[Exercise description] A verbatim restatement of the data, free of pictures, is what you should output.

[Supplied information]
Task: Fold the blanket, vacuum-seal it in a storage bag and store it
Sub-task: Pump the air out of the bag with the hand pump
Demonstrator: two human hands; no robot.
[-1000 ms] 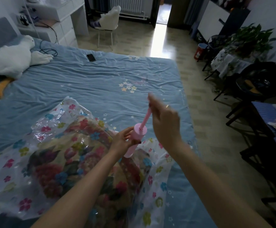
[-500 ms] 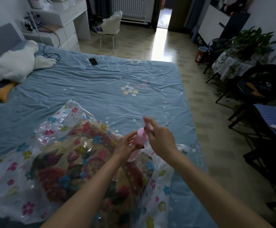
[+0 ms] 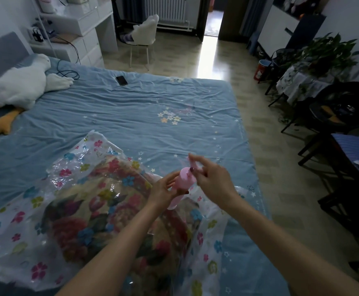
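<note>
Pink pump (image 3: pixel 181 186): plastic hand pump, standing tilted on the storage bag (image 3: pixel 46 242), its base down near the right end of the bag; the valve itself is hidden under the pump, can't confirm the seating.
Left hand (image 3: pixel 163 192): fingers wrapped round the pump barrel, holding it down on the bag.
Right hand (image 3: pixel 212 181): fingers curled on the plunger handle at the barrel top; the handle is mostly covered and blurred, only a pink tip shows above the fingers.
Change: a second ago the plunger rod was drawn well out with the right hand high above the barrel; half a second ago it was pushed in with the hand down at the barrel. Now the hand sits just above the barrel top, so either bottom of stroke or the start of the next pull, can't tell which.
Blanket (image 3: pixel 110 221): folded, floral, inside the clear flower-print bag, lying on the blue bed sheet (image 3: pixel 131 107).
Meaning: one full pump cycle done, air extraction under way. Bag film looks loose and crinkled round the blanket, so my read is many strokes remain.
Remaining: finish pumping, pull the pump off, store the bag.
Risk: tilted barrel may leak at the valve; left hand should keep it pressed square.
</note>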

[Problem solution]
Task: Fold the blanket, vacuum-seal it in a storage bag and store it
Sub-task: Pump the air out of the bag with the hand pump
Demonstrator: two human hands; no robot.
[-1000 ms] 
[-500 ms] 
[+0 ms] 
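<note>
Pink pump (image 3: pixel 181 186): plastic hand pump, standing tilted on the storage bag (image 3: pixel 46 242), its base down near the right end of the bag; the valve itself is hidden under the pump, can't confirm the seating.
Left hand (image 3: pixel 163 192): fingers wrapped round the pump barrel, holding it down on the bag.
Right hand (image 3: pixel 212 181): fingers curled on the plunger handle at the barrel top; the handle is mostly covered and blurred, only a pink tip shows above the fingers.
Change: a second ago the plunger rod was drawn well out with the right hand high above the barrel; half a second ago it was pushed in with the hand down at the barrel. Now the hand sits just above the barrel top, so either bottom of stroke or the start of the next pull, can't tell which.
Blanket (image 3: pixel 110 221): folded, floral, inside the clear flower-print bag, lying on the blue bed sheet (image 3: pixel 131 107).
Meaning: one full pump cycle done, air extraction under way. Bag film looks loose and crinkled round the blanket, so my read is many strokes remain.
Remaining: finish pumping, pull the pump off, store the bag.
Risk: tilted barrel may leak at the valve; left hand should keep it pressed square.
</note>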

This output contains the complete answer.